→ TASK TO COMPLETE
The material is to be repeated exactly, from first line to last.

━━━━━━━━━━

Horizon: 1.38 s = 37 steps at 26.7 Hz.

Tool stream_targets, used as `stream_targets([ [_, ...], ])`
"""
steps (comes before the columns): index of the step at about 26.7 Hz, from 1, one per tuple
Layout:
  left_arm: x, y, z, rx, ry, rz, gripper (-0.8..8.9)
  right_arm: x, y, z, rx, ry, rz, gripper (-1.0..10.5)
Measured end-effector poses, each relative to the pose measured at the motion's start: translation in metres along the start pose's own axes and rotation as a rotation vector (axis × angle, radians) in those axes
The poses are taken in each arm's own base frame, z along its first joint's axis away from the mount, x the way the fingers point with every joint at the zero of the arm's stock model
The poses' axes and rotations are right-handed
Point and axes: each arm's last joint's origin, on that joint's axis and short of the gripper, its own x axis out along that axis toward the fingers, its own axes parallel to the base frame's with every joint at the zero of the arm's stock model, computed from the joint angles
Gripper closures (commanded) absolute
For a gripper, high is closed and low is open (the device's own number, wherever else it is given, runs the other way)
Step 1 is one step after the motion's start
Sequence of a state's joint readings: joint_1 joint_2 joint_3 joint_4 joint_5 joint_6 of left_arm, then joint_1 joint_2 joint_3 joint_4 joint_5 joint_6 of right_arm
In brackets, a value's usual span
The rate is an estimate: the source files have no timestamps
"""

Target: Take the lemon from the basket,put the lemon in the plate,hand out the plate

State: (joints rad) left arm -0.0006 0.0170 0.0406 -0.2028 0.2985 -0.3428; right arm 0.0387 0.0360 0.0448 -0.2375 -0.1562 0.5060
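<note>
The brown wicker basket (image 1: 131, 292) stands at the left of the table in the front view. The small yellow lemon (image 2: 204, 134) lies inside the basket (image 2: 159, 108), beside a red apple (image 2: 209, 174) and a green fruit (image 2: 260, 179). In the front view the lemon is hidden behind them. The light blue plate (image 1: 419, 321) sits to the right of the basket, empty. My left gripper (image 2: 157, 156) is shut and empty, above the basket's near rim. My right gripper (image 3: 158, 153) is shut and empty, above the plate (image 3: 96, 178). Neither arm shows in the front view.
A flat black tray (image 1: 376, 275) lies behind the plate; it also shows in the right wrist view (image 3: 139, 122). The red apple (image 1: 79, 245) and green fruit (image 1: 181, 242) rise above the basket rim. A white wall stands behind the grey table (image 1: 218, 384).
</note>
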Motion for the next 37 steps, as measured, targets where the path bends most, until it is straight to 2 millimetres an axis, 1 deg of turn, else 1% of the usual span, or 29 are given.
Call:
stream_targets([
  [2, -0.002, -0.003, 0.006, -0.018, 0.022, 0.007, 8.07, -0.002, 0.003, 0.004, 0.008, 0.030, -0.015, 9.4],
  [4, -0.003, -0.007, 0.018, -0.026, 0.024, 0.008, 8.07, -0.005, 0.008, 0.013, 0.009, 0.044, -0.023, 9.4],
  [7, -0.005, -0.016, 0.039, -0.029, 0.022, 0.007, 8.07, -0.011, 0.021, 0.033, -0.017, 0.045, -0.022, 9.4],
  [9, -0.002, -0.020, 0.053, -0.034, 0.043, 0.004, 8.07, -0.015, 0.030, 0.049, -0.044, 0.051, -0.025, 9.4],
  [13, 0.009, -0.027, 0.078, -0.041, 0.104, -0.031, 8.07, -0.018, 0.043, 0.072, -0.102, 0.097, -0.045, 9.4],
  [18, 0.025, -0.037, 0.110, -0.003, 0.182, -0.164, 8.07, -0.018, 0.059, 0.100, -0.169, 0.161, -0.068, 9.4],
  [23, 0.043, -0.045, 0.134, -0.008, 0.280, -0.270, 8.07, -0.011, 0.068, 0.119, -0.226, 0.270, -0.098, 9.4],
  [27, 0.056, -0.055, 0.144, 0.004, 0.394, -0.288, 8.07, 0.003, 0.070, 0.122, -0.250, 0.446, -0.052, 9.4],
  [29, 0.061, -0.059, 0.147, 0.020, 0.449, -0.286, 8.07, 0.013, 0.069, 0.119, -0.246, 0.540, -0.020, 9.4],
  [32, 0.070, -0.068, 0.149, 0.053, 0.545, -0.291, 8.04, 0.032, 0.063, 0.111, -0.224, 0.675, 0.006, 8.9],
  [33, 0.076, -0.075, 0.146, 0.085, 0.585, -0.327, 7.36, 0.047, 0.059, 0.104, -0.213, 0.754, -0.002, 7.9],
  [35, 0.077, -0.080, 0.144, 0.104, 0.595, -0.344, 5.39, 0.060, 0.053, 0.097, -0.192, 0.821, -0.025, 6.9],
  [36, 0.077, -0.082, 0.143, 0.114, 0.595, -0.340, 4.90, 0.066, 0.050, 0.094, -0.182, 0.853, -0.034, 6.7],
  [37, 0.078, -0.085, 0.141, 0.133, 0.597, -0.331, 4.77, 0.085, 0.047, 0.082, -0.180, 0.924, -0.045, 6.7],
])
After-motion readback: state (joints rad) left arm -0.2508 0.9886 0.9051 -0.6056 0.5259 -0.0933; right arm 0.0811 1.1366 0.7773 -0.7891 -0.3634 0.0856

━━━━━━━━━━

→ TASK ANSWER
Horizon: 1.38 s = 37 steps at 26.7 Hz.

Tool stream_targets, used as `stream_targets([ [_, ...], ])`
"""
steps (comes before the columns): index of the step at about 26.7 Hz, from 1, one per tuple
Layout:
  left_arm: x, y, z, rx, ry, rz, gripper (-0.8..8.9)
  right_arm: x, y, z, rx, ry, rz, gripper (-1.0..10.5)
Measured end-effector poses, each relative to the pose measured at the motion's start: translation in metres along the start pose's own axes and rotation as a rotation vector (axis × angle, radians) in those axes
The poses are taken in each arm's own base frame, z along its first joint's axis away from the mount, x the way the fingers point with every joint at the zero of the arm's stock model
The poses' axes and rotations are right-handed
Point and axes: each arm's last joint's origin, on that joint's axis and short of the gripper, its own x axis out along that axis toward the fingers, its own axes parallel to the base frame's with every joint at the zero of the arm's stock model, computed from the joint angles
Gripper closures (commanded) absolute
For a gripper, high is closed and low is open (the device's own number, wherever else it is given, runs the other way)
Step 1 is one step after the motion's start
Sequence of a state's joint readings: joint_1 joint_2 joint_3 joint_4 joint_5 joint_6 of left_arm, then joint_1 joint_2 joint_3 joint_4 joint_5 joint_6 of right_arm
In brackets, a value's usual span
The rate is an estimate: the source files have no timestamps
"""

Target: Take the lemon from the basket,put the lemon in the plate,hand out the plate

State: (joints rad) left arm -0.0006 0.0170 0.0406 -0.2028 0.2985 -0.3428; right arm 0.0387 0.0360 0.0448 -0.2375 -0.1562 0.5060
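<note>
The brown wicker basket (image 1: 131, 292) stands at the left of the table in the front view. The small yellow lemon (image 2: 204, 134) lies inside the basket (image 2: 159, 108), beside a red apple (image 2: 209, 174) and a green fruit (image 2: 260, 179). In the front view the lemon is hidden behind them. The light blue plate (image 1: 419, 321) sits to the right of the basket, empty. My left gripper (image 2: 157, 156) is shut and empty, above the basket's near rim. My right gripper (image 3: 158, 153) is shut and empty, above the plate (image 3: 96, 178). Neither arm shows in the front view.
A flat black tray (image 1: 376, 275) lies behind the plate; it also shows in the right wrist view (image 3: 139, 122). The red apple (image 1: 79, 245) and green fruit (image 1: 181, 242) rise above the basket rim. A white wall stands behind the grey table (image 1: 218, 384).
</note>
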Motion for the next 37 steps, as measured, targets where the path bends most, until it is straight to 2 millimetres an axis, 1 deg of turn, else 1% of the usual span, or 29 are given.
Call:
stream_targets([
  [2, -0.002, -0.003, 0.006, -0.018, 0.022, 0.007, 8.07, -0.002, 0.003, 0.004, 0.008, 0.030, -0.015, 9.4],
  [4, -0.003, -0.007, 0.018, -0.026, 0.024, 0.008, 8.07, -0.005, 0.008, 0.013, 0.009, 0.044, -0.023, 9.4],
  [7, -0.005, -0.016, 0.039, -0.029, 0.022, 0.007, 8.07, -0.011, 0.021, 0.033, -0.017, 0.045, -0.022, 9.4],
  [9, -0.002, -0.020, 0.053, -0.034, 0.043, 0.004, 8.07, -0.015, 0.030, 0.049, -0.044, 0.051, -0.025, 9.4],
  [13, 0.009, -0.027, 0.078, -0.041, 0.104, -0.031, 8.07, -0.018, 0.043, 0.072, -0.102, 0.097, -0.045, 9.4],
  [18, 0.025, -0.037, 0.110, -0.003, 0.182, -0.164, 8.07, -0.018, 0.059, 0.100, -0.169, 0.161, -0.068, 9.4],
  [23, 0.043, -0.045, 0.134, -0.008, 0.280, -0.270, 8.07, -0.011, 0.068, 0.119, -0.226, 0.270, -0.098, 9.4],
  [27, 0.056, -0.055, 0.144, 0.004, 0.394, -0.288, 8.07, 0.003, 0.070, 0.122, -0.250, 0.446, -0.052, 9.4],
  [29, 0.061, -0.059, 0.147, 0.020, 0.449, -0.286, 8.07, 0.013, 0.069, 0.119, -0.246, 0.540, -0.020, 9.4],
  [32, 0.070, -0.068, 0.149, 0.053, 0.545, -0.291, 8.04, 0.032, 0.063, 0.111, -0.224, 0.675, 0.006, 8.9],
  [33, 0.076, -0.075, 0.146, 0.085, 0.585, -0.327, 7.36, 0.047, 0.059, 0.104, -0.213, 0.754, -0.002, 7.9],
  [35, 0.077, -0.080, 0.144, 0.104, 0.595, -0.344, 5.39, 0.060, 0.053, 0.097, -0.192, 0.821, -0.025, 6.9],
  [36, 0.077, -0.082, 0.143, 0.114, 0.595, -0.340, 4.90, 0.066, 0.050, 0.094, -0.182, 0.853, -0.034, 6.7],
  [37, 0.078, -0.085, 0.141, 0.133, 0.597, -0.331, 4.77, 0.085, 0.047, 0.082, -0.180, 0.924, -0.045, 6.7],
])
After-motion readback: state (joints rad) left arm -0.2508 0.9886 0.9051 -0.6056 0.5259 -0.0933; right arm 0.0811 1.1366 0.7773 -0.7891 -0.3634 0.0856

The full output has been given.